#### WORK INSTRUCTIONS
Give again, word for word, each line below starting at the one that contains "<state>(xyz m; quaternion" and ending at the one that contains "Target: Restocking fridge".

-------- PROVIDED RECORDS --------

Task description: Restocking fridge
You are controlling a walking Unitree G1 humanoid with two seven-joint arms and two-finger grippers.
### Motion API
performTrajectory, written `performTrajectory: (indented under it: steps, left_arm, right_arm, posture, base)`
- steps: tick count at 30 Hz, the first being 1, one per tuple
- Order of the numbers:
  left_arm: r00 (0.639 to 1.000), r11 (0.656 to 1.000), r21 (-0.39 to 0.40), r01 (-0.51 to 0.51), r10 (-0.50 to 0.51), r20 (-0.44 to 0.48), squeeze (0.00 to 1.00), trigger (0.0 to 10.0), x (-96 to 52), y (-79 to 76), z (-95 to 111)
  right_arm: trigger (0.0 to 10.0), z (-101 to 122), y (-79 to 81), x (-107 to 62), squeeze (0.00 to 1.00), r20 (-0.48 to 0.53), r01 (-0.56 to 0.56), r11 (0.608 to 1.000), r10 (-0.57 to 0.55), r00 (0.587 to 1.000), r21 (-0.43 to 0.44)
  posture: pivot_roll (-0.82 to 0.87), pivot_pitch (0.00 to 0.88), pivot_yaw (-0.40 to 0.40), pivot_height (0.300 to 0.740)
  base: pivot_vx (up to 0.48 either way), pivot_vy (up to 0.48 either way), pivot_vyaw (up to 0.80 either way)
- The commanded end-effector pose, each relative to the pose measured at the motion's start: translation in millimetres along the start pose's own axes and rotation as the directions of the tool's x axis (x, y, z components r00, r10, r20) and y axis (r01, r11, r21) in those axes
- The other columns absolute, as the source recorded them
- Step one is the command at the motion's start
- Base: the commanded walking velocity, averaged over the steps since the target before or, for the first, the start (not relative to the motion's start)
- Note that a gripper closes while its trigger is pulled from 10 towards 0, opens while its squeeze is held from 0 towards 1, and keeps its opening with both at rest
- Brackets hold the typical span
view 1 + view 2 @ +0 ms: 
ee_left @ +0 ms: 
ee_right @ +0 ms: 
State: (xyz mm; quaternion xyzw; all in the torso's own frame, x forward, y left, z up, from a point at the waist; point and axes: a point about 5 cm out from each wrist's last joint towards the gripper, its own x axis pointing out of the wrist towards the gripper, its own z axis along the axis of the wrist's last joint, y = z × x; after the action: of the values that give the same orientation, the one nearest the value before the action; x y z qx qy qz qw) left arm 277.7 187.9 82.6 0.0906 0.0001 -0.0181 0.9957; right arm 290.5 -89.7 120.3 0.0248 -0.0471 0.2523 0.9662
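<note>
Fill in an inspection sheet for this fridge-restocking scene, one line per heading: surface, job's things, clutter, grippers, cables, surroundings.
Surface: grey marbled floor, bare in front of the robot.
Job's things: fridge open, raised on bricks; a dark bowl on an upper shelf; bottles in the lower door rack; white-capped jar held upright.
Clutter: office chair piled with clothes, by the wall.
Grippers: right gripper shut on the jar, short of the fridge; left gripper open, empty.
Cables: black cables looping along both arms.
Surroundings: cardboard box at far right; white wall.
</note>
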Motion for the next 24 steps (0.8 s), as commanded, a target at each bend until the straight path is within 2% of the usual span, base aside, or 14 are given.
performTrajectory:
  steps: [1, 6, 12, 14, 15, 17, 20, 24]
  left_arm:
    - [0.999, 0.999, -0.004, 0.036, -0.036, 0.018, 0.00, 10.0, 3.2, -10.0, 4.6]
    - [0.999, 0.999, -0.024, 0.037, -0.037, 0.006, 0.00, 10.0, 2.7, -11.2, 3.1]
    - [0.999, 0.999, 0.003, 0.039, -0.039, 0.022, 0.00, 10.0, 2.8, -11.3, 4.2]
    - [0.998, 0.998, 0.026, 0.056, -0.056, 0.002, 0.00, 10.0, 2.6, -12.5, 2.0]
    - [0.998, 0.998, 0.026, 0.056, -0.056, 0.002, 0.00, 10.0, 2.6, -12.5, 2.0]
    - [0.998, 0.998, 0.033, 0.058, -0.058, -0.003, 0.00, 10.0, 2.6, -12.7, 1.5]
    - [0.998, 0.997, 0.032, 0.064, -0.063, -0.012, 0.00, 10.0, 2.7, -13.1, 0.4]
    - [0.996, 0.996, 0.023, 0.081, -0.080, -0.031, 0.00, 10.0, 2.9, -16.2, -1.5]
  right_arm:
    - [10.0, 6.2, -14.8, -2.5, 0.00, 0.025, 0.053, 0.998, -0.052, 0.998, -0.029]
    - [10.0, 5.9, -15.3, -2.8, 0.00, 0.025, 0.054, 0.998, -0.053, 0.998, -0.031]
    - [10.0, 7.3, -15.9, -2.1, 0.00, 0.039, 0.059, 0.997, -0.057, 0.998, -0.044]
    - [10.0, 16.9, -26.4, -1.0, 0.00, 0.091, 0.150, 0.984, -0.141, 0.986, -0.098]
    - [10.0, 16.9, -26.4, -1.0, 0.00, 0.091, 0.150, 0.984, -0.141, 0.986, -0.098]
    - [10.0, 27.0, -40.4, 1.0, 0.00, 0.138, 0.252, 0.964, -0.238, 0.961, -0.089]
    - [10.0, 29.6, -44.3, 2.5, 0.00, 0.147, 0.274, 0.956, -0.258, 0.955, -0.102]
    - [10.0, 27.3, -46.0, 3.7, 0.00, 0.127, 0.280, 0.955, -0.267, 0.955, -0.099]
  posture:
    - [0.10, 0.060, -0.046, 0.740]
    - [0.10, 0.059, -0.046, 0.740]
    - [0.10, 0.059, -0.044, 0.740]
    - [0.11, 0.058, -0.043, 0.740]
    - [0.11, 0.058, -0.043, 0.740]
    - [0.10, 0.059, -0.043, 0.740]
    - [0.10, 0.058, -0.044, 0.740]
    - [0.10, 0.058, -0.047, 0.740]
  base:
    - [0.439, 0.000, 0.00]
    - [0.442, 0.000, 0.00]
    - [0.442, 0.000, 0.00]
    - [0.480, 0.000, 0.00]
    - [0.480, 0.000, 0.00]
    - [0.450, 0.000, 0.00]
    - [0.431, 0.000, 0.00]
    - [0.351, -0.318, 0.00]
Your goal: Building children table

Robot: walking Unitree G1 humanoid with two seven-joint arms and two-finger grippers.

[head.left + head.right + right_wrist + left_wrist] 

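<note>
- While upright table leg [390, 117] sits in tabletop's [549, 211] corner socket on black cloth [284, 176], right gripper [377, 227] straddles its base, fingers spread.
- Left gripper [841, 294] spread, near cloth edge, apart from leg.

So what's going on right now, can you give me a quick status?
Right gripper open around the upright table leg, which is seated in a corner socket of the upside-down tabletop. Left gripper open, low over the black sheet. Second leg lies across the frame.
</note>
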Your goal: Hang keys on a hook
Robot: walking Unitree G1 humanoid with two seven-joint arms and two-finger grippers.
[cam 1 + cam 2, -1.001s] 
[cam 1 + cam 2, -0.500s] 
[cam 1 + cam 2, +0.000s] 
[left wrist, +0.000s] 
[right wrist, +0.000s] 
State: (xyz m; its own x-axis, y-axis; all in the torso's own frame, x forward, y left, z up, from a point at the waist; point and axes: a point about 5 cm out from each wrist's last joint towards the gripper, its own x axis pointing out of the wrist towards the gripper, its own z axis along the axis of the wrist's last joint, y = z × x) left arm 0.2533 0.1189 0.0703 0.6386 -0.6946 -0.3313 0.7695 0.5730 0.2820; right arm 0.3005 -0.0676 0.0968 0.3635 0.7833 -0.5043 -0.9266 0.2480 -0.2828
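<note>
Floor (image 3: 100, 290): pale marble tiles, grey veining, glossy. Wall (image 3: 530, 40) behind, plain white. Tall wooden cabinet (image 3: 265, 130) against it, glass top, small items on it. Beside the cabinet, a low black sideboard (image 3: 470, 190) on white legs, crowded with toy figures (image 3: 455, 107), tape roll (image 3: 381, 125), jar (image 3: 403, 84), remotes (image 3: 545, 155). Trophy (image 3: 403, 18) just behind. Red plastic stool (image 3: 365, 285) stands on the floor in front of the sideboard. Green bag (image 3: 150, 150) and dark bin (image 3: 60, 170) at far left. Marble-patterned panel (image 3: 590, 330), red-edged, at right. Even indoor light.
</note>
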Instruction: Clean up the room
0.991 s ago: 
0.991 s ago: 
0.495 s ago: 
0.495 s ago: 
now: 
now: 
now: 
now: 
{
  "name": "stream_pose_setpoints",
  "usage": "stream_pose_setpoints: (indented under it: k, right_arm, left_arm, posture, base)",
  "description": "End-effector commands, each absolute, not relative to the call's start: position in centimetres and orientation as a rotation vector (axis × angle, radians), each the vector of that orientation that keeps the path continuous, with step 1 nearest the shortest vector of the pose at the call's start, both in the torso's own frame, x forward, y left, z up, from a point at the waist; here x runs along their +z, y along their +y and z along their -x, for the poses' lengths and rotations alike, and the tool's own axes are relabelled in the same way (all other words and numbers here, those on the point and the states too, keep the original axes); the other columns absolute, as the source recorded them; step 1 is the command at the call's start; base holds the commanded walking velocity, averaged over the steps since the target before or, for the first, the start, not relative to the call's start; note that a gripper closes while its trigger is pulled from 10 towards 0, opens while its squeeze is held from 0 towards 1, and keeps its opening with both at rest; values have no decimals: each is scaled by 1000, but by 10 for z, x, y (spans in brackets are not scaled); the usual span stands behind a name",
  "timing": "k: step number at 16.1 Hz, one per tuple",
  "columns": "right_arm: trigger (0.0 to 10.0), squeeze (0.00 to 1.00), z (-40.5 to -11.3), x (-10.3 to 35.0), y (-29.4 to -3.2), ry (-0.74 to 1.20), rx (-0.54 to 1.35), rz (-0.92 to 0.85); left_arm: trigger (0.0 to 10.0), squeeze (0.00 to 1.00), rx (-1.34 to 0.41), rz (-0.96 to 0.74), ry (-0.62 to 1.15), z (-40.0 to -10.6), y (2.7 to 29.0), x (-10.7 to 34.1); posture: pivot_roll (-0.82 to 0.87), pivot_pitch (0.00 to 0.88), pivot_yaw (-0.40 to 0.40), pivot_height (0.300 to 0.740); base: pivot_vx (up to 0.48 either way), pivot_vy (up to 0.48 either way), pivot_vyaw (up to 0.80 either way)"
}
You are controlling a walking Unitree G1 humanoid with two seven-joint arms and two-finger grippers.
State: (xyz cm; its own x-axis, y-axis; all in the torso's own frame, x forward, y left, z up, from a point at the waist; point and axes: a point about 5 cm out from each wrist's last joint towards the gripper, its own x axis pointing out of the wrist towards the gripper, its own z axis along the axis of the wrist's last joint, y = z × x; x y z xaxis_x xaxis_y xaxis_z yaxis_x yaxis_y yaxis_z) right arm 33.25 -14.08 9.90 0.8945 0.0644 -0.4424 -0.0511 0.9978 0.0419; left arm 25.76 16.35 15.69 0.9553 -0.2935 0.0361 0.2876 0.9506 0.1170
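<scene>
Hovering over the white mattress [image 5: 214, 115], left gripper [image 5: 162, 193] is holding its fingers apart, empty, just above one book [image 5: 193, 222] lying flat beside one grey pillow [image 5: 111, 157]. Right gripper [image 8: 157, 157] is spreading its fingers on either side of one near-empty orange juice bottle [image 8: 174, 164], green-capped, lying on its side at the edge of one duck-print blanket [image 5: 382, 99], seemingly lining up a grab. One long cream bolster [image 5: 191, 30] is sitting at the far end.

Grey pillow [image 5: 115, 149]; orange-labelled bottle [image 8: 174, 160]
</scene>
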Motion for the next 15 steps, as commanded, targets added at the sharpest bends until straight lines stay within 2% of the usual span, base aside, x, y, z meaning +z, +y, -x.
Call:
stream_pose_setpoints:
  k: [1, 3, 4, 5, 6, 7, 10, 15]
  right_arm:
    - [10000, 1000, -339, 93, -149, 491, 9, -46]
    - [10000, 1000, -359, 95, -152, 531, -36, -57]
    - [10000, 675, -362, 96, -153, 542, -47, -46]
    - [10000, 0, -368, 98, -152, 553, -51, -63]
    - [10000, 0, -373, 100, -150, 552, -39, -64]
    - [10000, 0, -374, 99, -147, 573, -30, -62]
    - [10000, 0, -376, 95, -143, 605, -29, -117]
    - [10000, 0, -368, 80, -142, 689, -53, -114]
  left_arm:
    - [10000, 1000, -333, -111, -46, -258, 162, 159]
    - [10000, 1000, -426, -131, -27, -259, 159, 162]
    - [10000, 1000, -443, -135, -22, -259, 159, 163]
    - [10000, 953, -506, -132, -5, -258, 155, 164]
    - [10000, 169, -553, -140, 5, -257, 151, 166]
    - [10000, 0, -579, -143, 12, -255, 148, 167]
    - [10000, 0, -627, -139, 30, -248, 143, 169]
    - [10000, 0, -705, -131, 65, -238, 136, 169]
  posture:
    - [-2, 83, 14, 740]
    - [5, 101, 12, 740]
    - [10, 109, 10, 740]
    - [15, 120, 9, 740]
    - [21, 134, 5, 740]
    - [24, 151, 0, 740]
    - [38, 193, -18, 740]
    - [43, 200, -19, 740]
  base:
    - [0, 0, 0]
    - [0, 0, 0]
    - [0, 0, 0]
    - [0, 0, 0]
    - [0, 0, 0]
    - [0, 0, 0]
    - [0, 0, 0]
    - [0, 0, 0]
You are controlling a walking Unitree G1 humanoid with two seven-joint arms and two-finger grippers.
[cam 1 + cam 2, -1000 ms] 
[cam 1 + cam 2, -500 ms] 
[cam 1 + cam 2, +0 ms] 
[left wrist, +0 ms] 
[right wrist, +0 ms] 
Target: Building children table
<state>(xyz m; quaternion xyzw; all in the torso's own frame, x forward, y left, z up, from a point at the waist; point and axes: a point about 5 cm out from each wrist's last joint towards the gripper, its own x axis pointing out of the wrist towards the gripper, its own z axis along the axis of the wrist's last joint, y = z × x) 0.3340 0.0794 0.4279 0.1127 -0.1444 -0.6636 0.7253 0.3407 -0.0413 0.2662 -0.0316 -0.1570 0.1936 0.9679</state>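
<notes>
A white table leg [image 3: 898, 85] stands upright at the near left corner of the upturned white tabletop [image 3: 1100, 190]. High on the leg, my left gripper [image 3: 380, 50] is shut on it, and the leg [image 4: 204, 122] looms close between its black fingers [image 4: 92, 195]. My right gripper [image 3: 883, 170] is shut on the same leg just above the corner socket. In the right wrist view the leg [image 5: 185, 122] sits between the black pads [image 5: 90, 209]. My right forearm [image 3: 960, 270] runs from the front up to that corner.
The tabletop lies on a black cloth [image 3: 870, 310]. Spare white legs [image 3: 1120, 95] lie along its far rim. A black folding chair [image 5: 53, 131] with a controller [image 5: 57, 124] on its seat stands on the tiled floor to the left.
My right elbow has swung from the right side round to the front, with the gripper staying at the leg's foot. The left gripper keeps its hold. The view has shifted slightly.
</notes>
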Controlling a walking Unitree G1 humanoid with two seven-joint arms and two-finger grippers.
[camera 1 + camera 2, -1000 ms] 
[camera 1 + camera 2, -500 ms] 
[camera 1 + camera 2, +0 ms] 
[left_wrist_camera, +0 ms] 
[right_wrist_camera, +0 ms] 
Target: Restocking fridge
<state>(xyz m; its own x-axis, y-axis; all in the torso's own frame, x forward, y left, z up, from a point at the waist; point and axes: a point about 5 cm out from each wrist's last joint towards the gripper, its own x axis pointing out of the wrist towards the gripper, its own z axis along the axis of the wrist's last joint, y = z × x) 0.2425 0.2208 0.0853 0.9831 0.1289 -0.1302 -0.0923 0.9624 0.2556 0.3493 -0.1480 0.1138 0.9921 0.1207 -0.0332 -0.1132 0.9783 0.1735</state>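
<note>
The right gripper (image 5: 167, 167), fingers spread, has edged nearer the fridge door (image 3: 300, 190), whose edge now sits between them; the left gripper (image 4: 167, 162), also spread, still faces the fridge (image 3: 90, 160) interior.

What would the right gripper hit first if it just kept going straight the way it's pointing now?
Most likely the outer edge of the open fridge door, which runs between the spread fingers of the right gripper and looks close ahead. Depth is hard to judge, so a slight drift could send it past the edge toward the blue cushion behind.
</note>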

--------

#### ANSWER SPACE
<state>(xyz m; quaternion xyzw; all in the torso's own frame, x forward, y left, z up, from a point at the waist; point and axes: a point about 5 cm out from each wrist's last joint towards the gripper, its own x axis pointing out of the wrist towards the gripper, its own z axis along the axis of the wrist's last joint, y = z × x) 0.3340 0.0794 0.4279 0.1127 -0.1444 -0.6636 0.7253 0.3407 -0.0413 0.2662 -0.0316 -0.1570 0.1936 0.9679</state>
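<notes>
A white table leg [image 3: 898, 85] stands upright at the near left corner of the upturned white tabletop [image 3: 1100, 190]. High on the leg, my left gripper [image 3: 380, 50] is shut on it, and the leg [image 4: 204, 122] looms close between its black fingers [image 4: 92, 195]. My right gripper [image 3: 883, 170] is shut on the same leg just above the corner socket. In the right wrist view the leg [image 5: 185, 122] sits between the black pads [image 5: 90, 209]. My right forearm [image 3: 960, 270] runs from the front up to that corner.
The tabletop lies on a black cloth [image 3: 870, 310]. Spare white legs [image 3: 1120, 95] lie along its far rim. A black folding chair [image 5: 53, 131] with a controller [image 5: 57, 124] on its seat stands on the tiled floor to the left.
My right elbow has swung from the right side round to the front, with the gripper staying at the leg's foot. The left gripper keeps its hold. The view has shifted slightly.
</notes>
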Controlling a walking Unitree G1 humanoid with two seven-joint arms and two-finger grippers.
[camera 1 + camera 2, -1000 ms] 
[camera 1 + camera 2, -500 ms] 
[camera 1 + camera 2, +0 ms] 
[left_wrist_camera, +0 ms] 
[right_wrist_camera, +0 ms] 
Target: Restocking fridge

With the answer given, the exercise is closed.